Material for the task below:
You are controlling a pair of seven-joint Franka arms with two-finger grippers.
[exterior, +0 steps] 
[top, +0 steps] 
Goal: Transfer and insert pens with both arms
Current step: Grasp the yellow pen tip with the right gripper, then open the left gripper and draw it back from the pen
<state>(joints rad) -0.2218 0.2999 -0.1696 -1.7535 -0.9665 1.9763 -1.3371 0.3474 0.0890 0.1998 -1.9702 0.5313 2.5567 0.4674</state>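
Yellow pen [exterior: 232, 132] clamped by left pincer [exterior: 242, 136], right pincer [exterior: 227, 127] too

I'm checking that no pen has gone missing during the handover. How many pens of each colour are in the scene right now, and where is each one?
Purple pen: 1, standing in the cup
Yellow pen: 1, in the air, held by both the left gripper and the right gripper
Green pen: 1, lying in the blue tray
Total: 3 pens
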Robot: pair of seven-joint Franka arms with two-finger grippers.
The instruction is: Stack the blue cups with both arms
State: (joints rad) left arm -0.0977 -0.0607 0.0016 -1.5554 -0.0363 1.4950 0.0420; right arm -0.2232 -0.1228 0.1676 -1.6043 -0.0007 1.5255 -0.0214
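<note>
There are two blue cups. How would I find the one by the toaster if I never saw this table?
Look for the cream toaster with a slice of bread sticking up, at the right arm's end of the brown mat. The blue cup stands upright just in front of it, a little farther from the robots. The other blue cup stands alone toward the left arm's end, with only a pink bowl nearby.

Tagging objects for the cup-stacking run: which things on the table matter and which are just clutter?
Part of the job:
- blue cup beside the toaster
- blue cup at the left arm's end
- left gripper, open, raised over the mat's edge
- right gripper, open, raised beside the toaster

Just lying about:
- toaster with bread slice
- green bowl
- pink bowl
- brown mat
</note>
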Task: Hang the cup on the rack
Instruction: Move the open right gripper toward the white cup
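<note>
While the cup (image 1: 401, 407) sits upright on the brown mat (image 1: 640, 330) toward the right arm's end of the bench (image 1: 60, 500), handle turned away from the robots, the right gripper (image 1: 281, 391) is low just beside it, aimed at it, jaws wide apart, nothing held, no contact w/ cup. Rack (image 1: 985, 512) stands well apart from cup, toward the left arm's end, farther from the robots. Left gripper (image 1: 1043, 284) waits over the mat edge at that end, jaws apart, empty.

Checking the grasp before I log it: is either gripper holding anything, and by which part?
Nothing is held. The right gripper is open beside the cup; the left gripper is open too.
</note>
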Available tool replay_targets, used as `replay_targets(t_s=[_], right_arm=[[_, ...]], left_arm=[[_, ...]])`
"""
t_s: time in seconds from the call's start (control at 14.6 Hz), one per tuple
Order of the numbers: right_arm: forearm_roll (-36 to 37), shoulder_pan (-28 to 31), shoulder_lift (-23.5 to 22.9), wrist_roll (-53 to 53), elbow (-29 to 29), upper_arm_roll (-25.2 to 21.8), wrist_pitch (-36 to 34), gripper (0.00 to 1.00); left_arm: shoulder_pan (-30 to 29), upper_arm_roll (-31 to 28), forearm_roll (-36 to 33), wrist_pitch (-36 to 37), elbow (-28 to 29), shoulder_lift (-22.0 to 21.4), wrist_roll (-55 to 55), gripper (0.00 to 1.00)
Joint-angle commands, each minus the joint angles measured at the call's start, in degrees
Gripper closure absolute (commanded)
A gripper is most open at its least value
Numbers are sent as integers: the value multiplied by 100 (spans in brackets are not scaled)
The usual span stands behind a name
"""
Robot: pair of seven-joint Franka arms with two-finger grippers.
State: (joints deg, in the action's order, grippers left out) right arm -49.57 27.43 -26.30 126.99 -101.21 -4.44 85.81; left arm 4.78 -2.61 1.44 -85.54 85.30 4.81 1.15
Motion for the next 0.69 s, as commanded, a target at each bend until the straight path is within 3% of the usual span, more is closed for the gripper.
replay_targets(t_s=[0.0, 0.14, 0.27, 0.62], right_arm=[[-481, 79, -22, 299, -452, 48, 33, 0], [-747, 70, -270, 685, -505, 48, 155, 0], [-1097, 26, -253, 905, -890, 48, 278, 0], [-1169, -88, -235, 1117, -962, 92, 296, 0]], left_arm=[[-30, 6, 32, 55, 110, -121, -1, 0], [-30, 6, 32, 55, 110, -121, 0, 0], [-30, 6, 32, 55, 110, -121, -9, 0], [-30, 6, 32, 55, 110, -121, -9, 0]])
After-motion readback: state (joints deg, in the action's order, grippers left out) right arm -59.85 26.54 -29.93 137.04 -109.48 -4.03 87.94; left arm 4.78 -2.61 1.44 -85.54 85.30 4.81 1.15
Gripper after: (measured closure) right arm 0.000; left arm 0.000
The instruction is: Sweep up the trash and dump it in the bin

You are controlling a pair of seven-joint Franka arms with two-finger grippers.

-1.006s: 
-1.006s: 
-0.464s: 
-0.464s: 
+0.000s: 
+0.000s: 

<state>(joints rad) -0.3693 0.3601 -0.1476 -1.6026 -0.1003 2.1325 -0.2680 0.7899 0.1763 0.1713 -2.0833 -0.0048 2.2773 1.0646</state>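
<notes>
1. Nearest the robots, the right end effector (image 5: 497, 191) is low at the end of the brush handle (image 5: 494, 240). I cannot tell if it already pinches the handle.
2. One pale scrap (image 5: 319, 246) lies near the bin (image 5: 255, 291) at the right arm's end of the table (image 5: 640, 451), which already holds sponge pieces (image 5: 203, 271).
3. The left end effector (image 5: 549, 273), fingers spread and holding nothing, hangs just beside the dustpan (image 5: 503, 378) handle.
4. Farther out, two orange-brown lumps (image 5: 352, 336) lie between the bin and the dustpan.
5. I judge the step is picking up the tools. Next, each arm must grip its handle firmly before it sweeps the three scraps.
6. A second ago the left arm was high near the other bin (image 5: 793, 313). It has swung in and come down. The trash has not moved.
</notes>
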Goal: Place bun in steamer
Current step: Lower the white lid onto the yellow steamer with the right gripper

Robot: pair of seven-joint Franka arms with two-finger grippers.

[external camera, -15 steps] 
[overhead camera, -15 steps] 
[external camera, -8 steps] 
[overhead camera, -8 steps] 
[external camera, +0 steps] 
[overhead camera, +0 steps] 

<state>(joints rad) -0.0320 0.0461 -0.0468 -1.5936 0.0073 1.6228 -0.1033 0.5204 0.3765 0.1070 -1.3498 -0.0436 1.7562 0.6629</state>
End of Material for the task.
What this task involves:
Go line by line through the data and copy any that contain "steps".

Answer to this task:
[exterior, +0 steps] 
[top, +0 steps] 
[external camera, -15 steps] 
[overhead camera, -15 steps] 
[external camera, -8 steps] 
[overhead camera, -8 steps] 
[external camera, +0 steps] 
[overhead camera, +0 steps] 

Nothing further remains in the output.